### [Your task]
Among the entries, which lines carry the string "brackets"? Copy every one.

Collected data entries
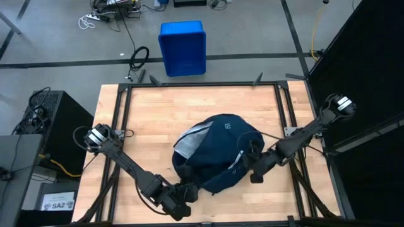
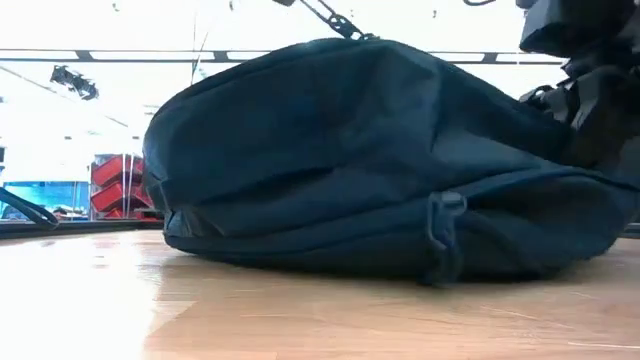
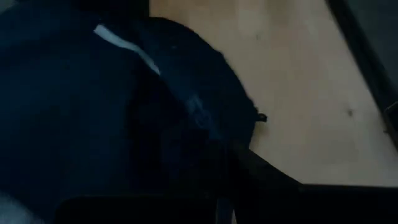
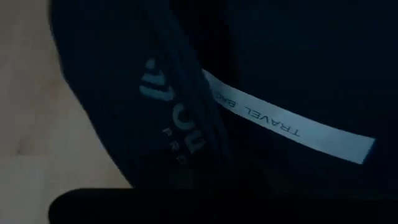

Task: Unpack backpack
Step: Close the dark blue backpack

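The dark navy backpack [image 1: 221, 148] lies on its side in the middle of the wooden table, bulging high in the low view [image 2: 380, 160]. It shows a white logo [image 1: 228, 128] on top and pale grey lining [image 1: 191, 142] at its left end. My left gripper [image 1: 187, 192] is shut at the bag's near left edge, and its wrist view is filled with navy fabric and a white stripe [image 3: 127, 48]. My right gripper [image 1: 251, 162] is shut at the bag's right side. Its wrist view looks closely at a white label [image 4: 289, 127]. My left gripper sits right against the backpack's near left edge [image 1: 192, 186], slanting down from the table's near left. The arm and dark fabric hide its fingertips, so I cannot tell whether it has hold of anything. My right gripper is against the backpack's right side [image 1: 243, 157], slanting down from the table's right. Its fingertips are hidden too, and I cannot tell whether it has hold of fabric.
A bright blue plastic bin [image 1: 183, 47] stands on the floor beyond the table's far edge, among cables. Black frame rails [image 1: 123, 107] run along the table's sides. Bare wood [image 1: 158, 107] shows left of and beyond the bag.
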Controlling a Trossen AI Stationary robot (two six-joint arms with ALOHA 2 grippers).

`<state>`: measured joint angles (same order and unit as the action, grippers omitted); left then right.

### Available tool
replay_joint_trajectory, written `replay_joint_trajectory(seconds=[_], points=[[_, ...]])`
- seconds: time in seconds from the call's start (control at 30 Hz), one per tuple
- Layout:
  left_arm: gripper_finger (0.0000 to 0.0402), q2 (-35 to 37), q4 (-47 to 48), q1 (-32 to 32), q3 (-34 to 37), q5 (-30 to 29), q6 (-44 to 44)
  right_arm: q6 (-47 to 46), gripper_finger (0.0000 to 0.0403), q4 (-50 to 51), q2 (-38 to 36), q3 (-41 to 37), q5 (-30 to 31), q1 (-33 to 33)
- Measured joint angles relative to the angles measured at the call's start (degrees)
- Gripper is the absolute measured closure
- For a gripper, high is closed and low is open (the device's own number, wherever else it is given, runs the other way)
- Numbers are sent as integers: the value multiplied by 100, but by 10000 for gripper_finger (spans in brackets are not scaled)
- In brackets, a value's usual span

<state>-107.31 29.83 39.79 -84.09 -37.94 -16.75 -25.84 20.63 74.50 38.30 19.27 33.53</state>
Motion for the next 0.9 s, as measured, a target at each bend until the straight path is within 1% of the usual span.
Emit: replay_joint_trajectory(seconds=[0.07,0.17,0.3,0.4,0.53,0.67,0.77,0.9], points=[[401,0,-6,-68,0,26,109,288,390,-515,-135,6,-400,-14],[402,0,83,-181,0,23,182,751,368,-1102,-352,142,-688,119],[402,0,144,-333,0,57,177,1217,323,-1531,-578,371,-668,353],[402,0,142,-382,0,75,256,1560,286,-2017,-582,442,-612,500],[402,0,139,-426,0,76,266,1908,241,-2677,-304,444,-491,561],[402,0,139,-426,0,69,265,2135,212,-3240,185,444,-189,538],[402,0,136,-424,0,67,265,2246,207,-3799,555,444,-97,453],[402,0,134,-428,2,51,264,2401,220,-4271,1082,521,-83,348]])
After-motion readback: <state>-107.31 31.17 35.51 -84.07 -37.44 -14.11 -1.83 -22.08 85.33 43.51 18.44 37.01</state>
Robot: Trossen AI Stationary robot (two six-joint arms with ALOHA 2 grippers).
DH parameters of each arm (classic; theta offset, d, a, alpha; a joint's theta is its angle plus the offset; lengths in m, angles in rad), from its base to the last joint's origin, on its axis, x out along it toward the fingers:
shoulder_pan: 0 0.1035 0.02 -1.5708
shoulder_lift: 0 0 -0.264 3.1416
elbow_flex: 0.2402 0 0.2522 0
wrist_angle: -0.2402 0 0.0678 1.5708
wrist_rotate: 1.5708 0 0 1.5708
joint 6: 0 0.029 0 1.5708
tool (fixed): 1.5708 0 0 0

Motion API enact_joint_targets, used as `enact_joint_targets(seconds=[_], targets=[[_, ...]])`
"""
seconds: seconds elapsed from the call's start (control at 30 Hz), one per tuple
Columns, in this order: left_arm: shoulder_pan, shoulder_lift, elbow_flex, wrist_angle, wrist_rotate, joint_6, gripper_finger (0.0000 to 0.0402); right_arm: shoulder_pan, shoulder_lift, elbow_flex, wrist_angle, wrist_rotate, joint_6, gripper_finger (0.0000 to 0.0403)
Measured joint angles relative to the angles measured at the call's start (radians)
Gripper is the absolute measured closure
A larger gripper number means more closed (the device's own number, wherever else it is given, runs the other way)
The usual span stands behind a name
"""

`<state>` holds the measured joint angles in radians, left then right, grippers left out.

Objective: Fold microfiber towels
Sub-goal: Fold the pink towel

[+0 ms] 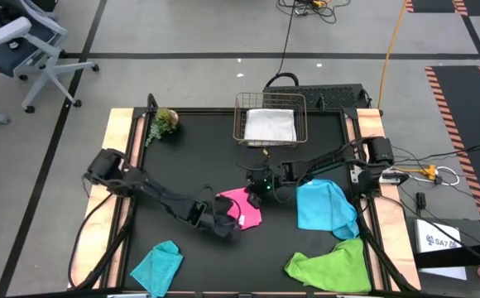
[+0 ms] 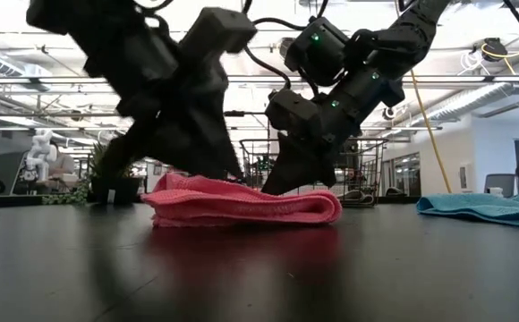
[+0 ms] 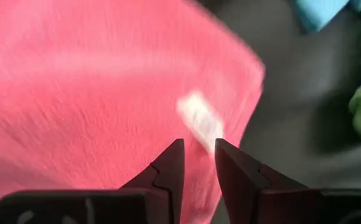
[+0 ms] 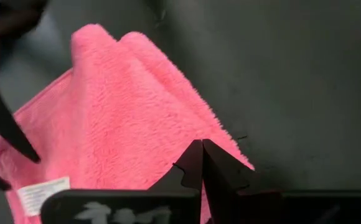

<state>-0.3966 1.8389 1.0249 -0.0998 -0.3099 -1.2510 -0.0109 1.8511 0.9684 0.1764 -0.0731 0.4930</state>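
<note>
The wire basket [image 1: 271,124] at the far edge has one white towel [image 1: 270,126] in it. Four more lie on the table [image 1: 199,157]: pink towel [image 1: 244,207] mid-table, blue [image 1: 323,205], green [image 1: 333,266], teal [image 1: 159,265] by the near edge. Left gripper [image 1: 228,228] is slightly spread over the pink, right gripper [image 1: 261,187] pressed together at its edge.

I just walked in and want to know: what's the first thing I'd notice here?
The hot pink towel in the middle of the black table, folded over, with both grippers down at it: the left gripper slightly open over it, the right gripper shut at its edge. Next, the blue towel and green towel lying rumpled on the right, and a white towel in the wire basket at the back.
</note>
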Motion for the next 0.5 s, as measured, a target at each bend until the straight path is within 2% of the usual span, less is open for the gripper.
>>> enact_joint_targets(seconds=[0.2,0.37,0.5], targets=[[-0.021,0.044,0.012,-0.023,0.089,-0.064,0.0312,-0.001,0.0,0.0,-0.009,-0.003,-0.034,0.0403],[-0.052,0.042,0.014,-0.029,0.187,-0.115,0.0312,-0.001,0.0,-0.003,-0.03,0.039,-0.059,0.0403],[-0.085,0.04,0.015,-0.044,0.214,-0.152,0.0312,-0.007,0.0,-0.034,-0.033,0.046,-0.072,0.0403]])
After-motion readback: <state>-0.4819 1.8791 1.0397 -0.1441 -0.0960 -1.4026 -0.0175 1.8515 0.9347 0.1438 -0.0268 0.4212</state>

### [Result]
- Numbers are sent as integers: the value multiplied by 100, but by 10000 for gripper_finger (spans in brackets are not scaled)
- In brackets, a value's usual span

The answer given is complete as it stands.